*Your objective:*
Skipping all images, output the listing word for word.
- - -
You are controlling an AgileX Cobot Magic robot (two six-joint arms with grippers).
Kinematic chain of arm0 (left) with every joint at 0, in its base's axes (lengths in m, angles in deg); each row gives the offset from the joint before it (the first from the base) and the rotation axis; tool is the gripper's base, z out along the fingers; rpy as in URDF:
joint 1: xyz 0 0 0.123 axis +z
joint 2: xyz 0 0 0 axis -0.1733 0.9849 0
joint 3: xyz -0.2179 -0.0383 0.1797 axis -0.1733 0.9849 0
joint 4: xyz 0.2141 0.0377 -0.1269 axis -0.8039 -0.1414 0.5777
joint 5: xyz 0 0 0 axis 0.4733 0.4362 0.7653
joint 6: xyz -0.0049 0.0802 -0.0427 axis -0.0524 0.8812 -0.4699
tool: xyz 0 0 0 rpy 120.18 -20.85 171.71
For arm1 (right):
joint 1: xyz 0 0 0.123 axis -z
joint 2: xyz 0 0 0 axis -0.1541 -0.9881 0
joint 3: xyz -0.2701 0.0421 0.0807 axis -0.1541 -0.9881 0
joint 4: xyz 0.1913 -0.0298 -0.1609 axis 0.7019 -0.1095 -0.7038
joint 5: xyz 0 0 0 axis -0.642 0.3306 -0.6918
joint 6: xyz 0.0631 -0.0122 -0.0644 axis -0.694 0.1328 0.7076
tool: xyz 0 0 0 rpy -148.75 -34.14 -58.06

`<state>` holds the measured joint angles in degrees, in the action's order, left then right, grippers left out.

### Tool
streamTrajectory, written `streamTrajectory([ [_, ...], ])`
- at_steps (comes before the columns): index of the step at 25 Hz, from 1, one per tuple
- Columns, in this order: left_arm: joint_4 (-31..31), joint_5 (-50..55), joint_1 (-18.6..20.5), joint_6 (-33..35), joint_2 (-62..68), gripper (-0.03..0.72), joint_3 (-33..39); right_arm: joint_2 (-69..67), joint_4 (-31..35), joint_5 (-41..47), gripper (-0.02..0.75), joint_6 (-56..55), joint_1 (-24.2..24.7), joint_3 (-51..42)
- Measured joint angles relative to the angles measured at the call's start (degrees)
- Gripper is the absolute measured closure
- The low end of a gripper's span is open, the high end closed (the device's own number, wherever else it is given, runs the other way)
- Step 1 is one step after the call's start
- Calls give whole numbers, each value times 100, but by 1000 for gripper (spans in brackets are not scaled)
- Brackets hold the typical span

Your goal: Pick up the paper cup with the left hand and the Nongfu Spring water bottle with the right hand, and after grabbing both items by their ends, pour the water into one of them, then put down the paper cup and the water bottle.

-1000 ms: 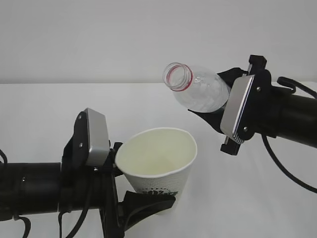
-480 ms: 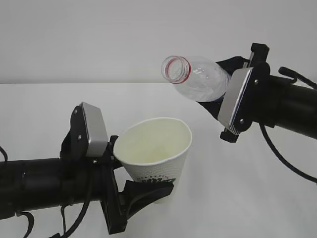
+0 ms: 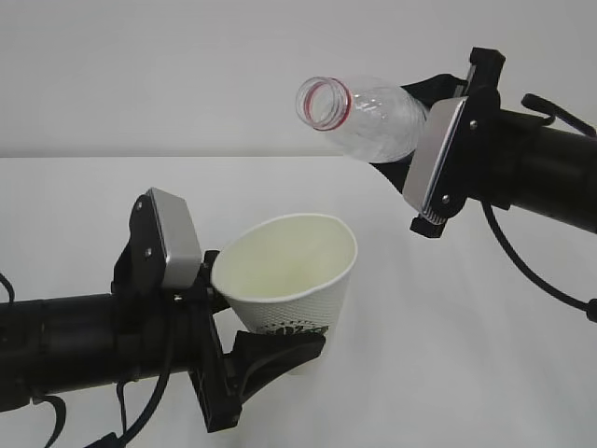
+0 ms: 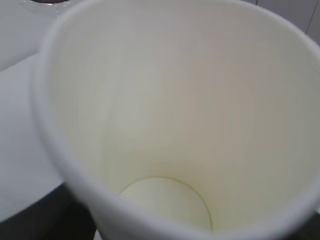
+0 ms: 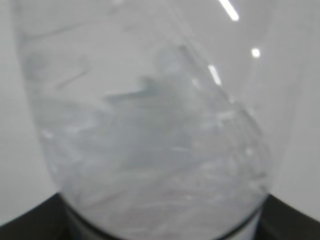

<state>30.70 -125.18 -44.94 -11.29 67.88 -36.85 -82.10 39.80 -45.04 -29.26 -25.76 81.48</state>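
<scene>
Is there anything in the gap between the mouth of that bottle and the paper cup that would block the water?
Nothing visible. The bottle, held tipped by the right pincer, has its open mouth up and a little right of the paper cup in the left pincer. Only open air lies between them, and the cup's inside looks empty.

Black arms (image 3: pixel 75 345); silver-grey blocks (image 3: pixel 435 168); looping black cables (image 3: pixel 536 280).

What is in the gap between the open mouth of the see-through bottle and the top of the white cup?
Nothing: the exterior view shows only bare air and white background between the clear plastic bottle and the white paper cup.
</scene>
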Motion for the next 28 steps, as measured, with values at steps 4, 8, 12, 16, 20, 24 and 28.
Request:
streamTrajectory([
  [4, 154, 0, 0, 54, 0, 154, 0, -8, -12, 13, 290, 123, 0, 0],
  [8, 223, 0, 0, 71, 0, 155, 0, -8, -20, 24, 290, 273, 0, 0],
  [12, 230, 0, 0, 81, 0, 157, 0, -8, -20, 24, 290, 450, 0, 0],
  [16, 230, 0, 0, 81, 0, 157, 0, -8, -20, 24, 290, 532, 0, 0],
  [20, 236, 0, 0, 81, 0, 157, 0, -8, -24, 24, 290, 655, 0, 0],
  [24, 244, 0, 0, 81, 0, 158, 0, -8, -24, 24, 290, 786, 0, 8],
  [28, 244, 0, 0, 81, 0, 160, 0, -8, -24, 24, 290, 913, 0, 8],
])
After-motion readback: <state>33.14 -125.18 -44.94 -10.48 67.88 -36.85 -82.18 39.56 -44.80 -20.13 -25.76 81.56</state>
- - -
*Finished exercise:*
You are controlling an AgileX Cobot Magic robot (two six-joint arms with grippers).
Kinematic chain of arm0 (left) with every joint at 0, in its base's axes (lengths in m, angles in deg); each row gives the offset from the joint before it (the first from the base) and the rotation axis; tool is the gripper's base, z out along the fingers; rpy as in URDF:
joint 1: xyz 0 0 0.123 axis +z
joint 2: xyz 0 0 0 axis -0.1733 0.9849 0
joint 3: xyz -0.2179 -0.0383 0.1797 axis -0.1733 0.9849 0
joint 4: xyz 0.2141 0.0377 -0.1269 axis -0.8039 -0.1414 0.5777
joint 5: xyz 0 0 0 axis 0.4733 0.4362 0.7653
joint 6: xyz -0.0049 0.0802 -0.0427 axis -0.0524 0.8812 -0.4699
tool: xyz 0 0 0 rpy 120.18 -20.85 171.71
For arm1 (right):
joint 1: xyz 0 0 0.123 axis -z
joint 2: xyz 0 0 0 axis -0.1541 -0.9881 0
joint 3: xyz -0.2701 0.0421 0.0807 axis -0.1541 -0.9881 0
joint 4: xyz 0.1913 -0.0298 -0.1609 axis 0.7019 -0.1095 -0.7038
joint 5: xyz 0 0 0 axis -0.642 0.3306 -0.6918
joint 6: xyz 0.0631 -0.0122 -0.0644 axis -0.694 0.1328 0.7076
tool: xyz 0 0 0 rpy -148.75 -34.14 -58.06

`<state>` holds the measured joint angles in degrees, in the action's order, left then right, grippers left out.

### Tool
streamTrajectory, written `streamTrajectory([ [_, ...], ])`
- at_steps (comes before the columns): index of the step at 25 Hz, from 1, one per tuple
- Columns, in this order: left_arm: joint_4 (-31..31), joint_5 (-50..55), joint_1 (-18.6..20.5), joint_6 (-33..35), joint_2 (-62..68), gripper (-0.03..0.72), joint_3 (-33..39); right_arm: joint_2 (-69..67), joint_4 (-31..35), joint_5 (-41..47), gripper (-0.02..0.75), joint_6 (-56..55), joint_1 (-24.2..24.7), joint_3 (-51..42)
- Measured joint angles relative to the angles measured at the call's start (degrees)
- Gripper is the absolute measured closure
- The low end of a gripper's span is open, the high end closed (the device's own number, wherever else it is given, runs the other way)
- Step 1 is one step after the call's start
- Calls give whole numbers, each value times 100, but by 1000 for gripper (spans in brackets are not scaled)
- Brackets hold the typical span

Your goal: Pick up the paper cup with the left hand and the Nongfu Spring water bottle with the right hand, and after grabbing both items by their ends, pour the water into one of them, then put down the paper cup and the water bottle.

-1000 ms: 
-480 ms: 
+0 ms: 
+0 ms: 
+0 ms: 

<state>30.70 -125.18 -44.94 -11.29 67.88 -36.85 -82.10 39.80 -45.04 -29.26 -25.76 81.48</state>
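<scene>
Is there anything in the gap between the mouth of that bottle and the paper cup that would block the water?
Nothing visible. The bottle, held tipped by the right pincer, has its open mouth up and a little right of the paper cup in the left pincer. Only open air lies between them, and the cup's inside looks empty.

Black arms (image 3: pixel 75 345); silver-grey blocks (image 3: pixel 435 168); looping black cables (image 3: pixel 536 280).

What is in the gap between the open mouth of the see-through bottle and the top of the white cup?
Nothing: the exterior view shows only bare air and white background between the clear plastic bottle and the white paper cup.
</scene>
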Motion for the next 28 steps, as measured, with values at steps 4, 8, 12, 16, 20, 24 and 28.
Request:
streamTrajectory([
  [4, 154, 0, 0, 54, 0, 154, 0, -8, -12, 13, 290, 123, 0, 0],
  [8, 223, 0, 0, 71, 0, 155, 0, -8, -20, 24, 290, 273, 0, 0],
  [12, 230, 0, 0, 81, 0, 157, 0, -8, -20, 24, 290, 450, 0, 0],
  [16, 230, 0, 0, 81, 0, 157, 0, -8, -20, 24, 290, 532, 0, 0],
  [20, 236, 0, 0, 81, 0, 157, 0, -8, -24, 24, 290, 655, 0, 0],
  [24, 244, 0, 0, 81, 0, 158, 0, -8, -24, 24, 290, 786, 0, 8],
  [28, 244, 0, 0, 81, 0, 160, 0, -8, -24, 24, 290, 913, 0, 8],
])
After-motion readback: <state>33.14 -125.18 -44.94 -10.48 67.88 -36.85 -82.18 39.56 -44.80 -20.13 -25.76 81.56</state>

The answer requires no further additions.